━━━ Data
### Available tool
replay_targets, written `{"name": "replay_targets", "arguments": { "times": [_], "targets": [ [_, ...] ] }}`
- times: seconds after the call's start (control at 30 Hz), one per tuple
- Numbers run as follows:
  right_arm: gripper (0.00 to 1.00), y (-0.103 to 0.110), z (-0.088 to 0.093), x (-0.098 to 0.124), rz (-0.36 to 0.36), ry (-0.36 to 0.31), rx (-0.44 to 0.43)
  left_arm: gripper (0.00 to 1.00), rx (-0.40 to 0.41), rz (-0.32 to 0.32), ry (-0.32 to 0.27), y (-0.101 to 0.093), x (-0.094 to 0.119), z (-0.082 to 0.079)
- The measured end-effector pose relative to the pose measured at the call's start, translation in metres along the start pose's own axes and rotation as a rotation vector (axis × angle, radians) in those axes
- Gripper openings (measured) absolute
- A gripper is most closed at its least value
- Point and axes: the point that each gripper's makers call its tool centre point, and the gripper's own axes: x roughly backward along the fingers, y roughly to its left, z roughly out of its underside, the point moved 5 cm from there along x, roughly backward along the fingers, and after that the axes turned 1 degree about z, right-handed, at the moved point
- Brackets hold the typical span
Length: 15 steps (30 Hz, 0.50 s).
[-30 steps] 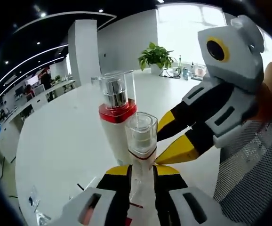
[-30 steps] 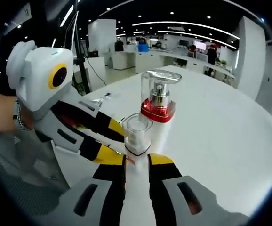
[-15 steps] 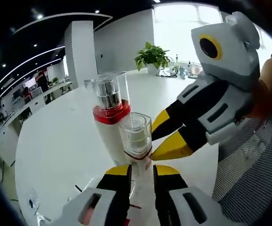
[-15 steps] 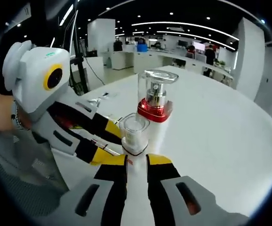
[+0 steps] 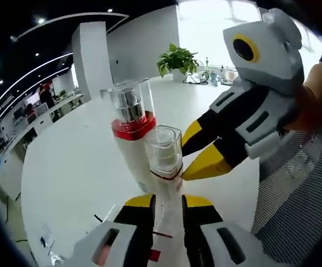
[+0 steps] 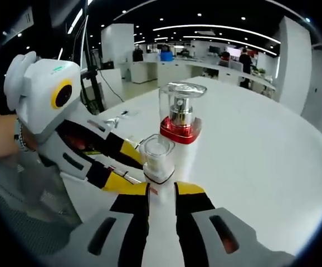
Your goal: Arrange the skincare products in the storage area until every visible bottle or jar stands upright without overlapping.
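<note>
2 bottles stand upright, side by side: a small clear-capped bottle (image 5: 165,167) (image 6: 159,161) clamped between the left gripper (image 5: 168,201) jaws and also the right gripper (image 6: 162,190) jaws, and a taller red-collared bottle (image 5: 132,133) (image 6: 180,125) just behind. Both sit on 1 white round table (image 5: 66,161) (image 6: 261,156) in an open office with 1 potted plant (image 5: 177,60).

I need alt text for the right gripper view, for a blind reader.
The right gripper holds a small clear-capped bottle upright, beside a taller red-collared pump bottle on a white table. The left gripper reaches in alongside.
</note>
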Motion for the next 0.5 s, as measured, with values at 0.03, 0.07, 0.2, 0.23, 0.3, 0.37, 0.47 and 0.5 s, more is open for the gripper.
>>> {"name": "replay_targets", "arguments": {
  "times": [0.03, 0.07, 0.2, 0.23, 0.3, 0.37, 0.47, 0.5],
  "targets": [
    [0.17, 0.000, 0.000, 0.000, -0.001, 0.001, 0.002, 0.20, -0.006, -0.006, 0.005, 0.002, 0.002, 0.000],
    [0.19, 0.001, 0.000, 0.000, -0.004, 0.001, 0.005, 0.20, -0.011, -0.009, 0.010, 0.003, 0.004, 0.001],
    [0.25, 0.004, 0.001, -0.001, -0.022, 0.012, 0.012, 0.21, -0.009, -0.029, 0.032, 0.013, 0.017, 0.006],
    [0.26, 0.005, 0.001, -0.001, -0.027, 0.013, 0.012, 0.21, -0.007, -0.034, 0.044, 0.016, 0.021, 0.008],
    [0.29, 0.006, 0.000, -0.001, -0.033, 0.009, 0.021, 0.21, 0.012, -0.034, 0.083, 0.022, 0.027, 0.013],
    [0.31, 0.006, -0.001, 0.000, -0.033, 0.004, 0.033, 0.21, 0.026, -0.055, 0.097, 0.027, 0.034, 0.014],
    [0.36, 0.004, -0.005, 0.001, -0.027, -0.009, 0.042, 0.21, 0.053, -0.095, 0.077, 0.041, 0.055, 0.014],
    [0.37, 0.003, -0.007, 0.002, -0.021, -0.024, 0.035, 0.22, 0.066, -0.100, 0.074, 0.045, 0.060, 0.014]
  ]
}}
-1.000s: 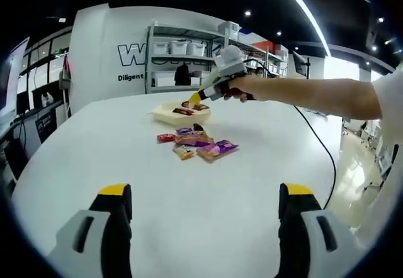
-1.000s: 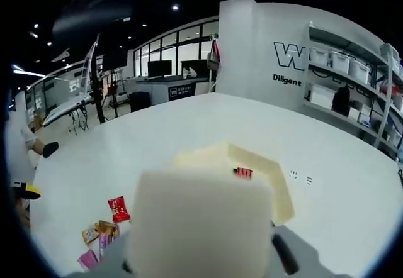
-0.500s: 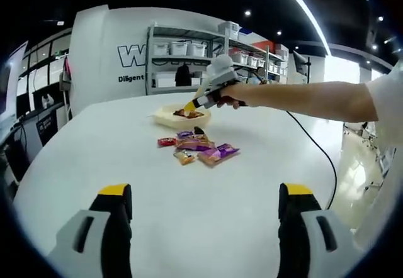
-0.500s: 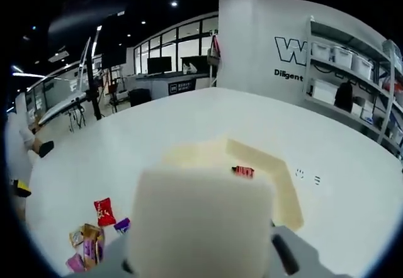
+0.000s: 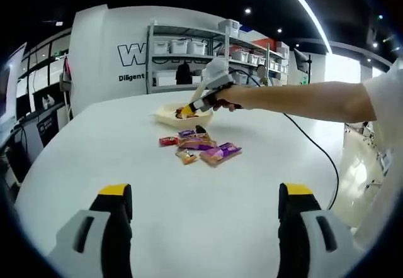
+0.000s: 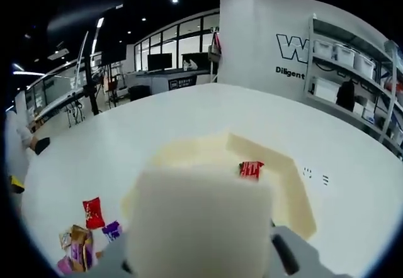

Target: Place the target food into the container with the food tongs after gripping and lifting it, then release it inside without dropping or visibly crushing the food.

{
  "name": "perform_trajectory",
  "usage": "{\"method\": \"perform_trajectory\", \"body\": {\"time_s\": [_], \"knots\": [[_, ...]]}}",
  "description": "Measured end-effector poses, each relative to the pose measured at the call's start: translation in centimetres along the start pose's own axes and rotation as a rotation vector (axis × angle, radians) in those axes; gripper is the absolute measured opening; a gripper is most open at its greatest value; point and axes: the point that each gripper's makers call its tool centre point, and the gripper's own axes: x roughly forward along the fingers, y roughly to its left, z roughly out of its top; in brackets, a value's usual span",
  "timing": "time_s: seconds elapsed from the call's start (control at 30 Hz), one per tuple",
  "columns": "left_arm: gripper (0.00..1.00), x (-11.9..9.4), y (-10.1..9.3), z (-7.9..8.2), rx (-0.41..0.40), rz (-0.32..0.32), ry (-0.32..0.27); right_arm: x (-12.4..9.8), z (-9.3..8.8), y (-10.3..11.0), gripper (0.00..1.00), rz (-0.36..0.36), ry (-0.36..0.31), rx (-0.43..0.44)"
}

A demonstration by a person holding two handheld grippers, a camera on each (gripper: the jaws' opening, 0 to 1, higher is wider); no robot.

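Your right claw (image 5: pixel 186 109) hangs over the tray (image 5: pixel 165 115), its grip unreadable; the left claw (image 5: pixel 204 193) stands open, idle. Snack packets (image 5: pixel 200 146) lie at 5 o'clock from the tray.

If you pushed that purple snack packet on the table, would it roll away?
Probably not. The purple snack packet lies flat on the white table, so it would likely slide rather than roll. It looks thin and crinkly, so it is probably light and a bit floppy when lifted. Its shiny wrapper may be slippery.
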Motion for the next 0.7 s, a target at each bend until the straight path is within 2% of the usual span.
{"method": "perform_trajectory", "body": {"time_s": [0.5, 0.7], "knots": [[0.95, 0.1, 0.9, -0.2, -0.005, 0.013, 0.007, 0.7, 0.3, -1.0, 0.19, -0.018, 0.005, -0.02], [0.95, 0.1, 0.9, -0.3, -0.008, 0.012, 0.007, 0.7, 0.4, -1.2, 0.22, -0.02, -0.005, 0.003]]}}
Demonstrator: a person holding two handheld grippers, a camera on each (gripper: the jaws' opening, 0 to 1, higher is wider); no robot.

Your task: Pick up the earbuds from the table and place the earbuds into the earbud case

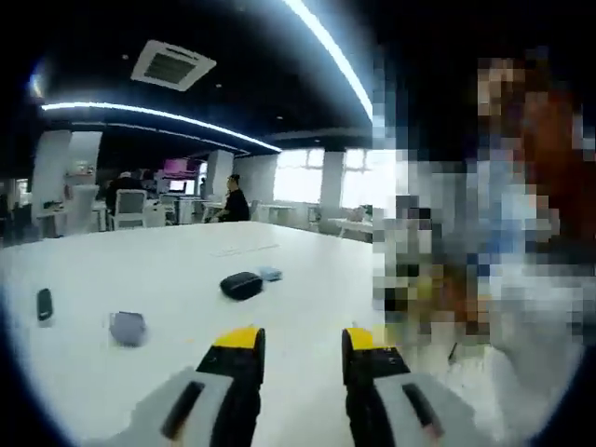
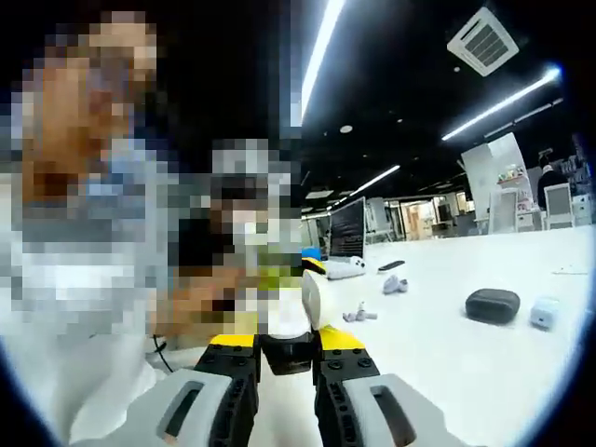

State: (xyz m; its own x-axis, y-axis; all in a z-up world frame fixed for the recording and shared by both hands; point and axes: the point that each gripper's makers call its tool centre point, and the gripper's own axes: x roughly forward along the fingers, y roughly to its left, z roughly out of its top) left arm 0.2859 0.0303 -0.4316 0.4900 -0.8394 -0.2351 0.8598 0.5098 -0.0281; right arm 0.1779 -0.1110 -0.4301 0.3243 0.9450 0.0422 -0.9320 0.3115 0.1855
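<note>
Two small pale earbuds (image 2: 358, 314) lie on the white table (image 2: 438, 372), ahead and right of my right gripper (image 2: 287, 358). Its jaws stand close on either side of a small case (image 2: 312, 300) that has a dark base and a white lid raised. It looks gripped. My left gripper (image 1: 303, 358) is open above the table (image 1: 186, 270) with nothing between its jaws. A black oval case (image 1: 242, 284) (image 2: 492, 305) and a small pale blue case (image 1: 270, 273) (image 2: 545, 312) sit side by side further out.
A person sits close beside both grippers. A lavender-grey object (image 1: 128, 328) (image 2: 394, 284) and a small black device (image 1: 44, 304) (image 2: 391, 265) lie on the table. A white object (image 2: 345, 270) rests further back. Office desks and chairs (image 1: 130, 207) stand beyond the table.
</note>
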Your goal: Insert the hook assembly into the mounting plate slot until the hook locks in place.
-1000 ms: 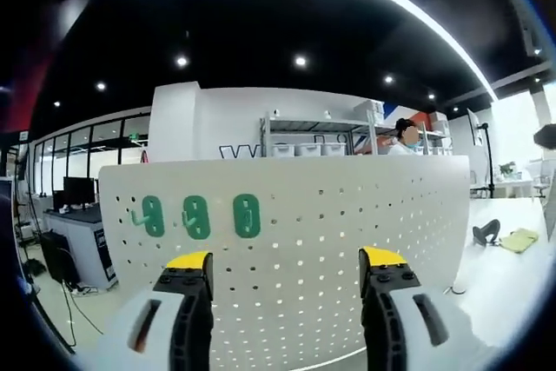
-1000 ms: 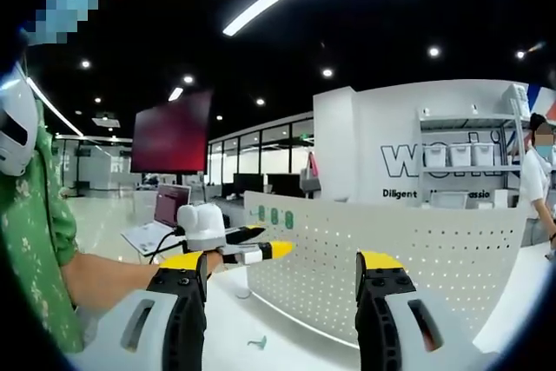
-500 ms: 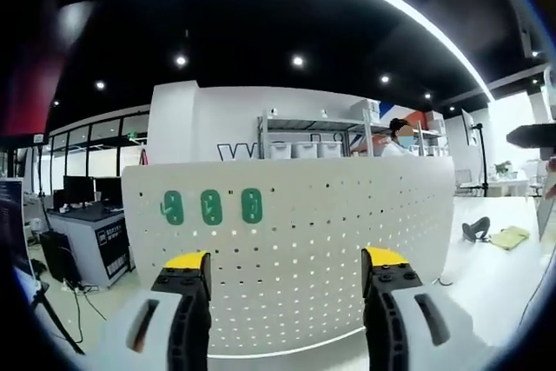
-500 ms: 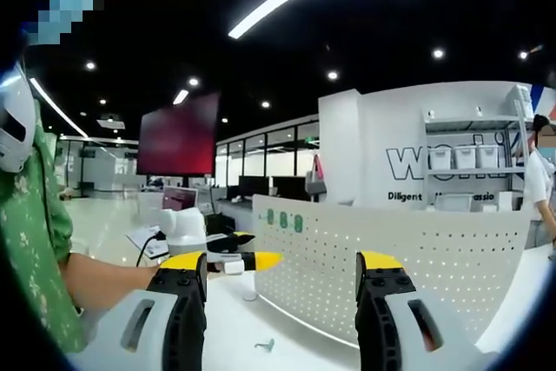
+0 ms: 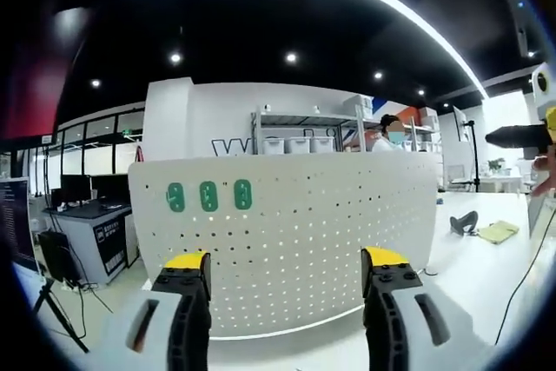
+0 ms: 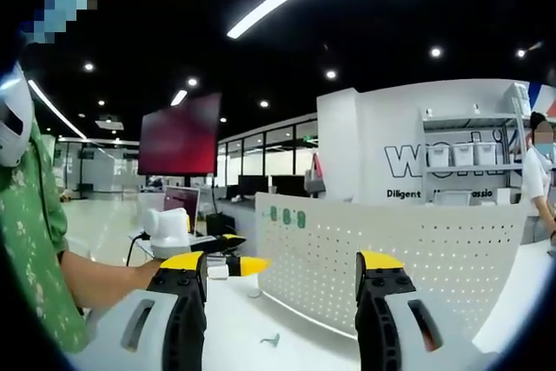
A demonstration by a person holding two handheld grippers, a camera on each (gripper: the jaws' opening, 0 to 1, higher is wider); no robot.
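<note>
The left gripper view faces the white perforated metal pegboard (image 5: 295, 241) head-on from near. The right gripper view looks at it obliquely from farther back, perhaps slightly right, board (image 6: 400, 254) at 4 o'clock. Both share its three green oval hook plates (image 5: 208, 195).

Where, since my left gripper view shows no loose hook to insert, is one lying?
Observer: The right gripper view shows a small greenish piece on the white table, in front of the pegboard. It is too small to confirm as a hook.
Operator: Where is it from my claw?
Observer: Your left claw hovers open beside the pegboard's left end. The piece lies below it in that view, between the right claw jaws.
</note>
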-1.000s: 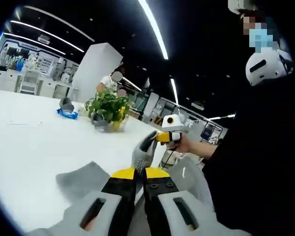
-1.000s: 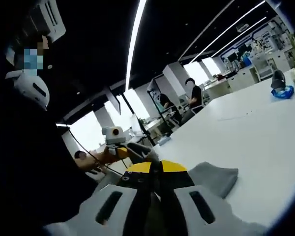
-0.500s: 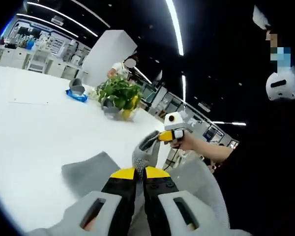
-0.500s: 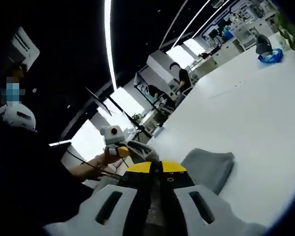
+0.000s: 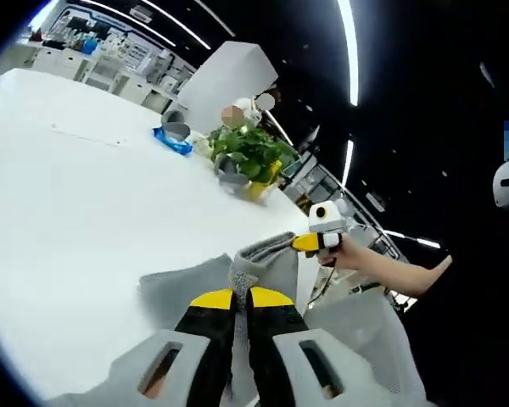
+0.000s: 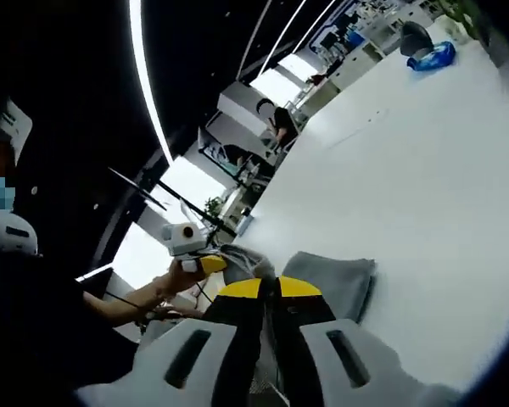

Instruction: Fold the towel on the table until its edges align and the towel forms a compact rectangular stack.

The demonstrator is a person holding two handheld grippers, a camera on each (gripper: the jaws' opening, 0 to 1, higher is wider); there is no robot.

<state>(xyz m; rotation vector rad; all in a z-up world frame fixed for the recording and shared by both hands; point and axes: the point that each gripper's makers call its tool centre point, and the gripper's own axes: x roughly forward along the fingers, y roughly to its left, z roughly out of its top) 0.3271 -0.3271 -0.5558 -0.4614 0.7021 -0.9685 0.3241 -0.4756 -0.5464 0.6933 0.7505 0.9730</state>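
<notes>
Grey towel [image 5: 187,284] held over a white desk [image 5: 76,203] in an open office.
Left gripper [image 5: 242,298] and right gripper [image 6: 269,288] are each pinched on the towel; a potted plant [image 5: 250,161] stands on the desk.

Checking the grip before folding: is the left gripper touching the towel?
Touching: the left gripper view shows the left gripper shut on the grey towel.

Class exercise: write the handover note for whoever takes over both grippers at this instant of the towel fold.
Left gripper: shut on the grey towel, holding one corner up.
Right gripper: shut on the towel's other lifted corner.
The rest of the towel lies on the white table; a potted plant and a blue item sit farther back.
Done: both corners gripped and raised.
Left: carry them over, lay the fold, align the edges, finish a compact rectangle.
</notes>
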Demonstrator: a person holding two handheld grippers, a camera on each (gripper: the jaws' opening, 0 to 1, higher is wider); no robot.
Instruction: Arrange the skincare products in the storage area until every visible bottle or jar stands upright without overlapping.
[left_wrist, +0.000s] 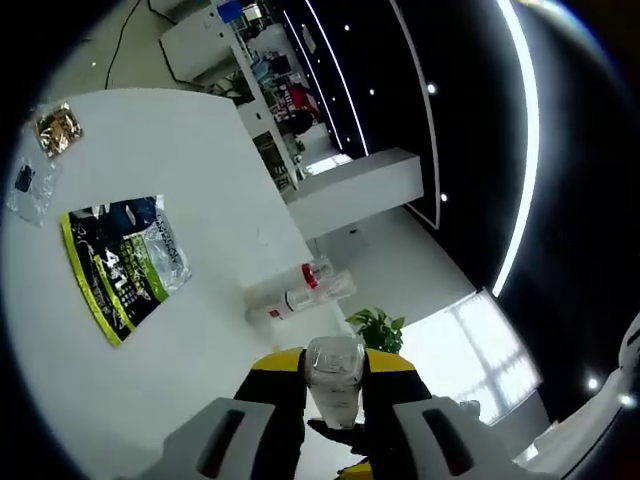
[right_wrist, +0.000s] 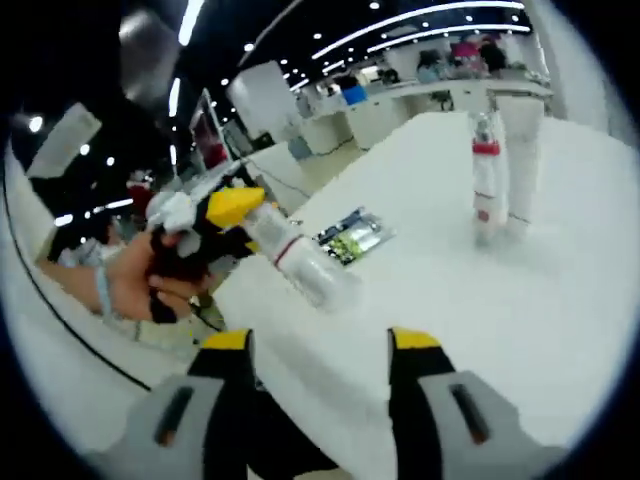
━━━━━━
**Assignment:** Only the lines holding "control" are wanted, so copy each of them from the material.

**Response for this exercise:**
- times: seconds after the call's start (control at 30 Hz), one per tuple
  "timing": "time_s: seconds elapsed from the call's start (control at 30 Hz), one per tuple",

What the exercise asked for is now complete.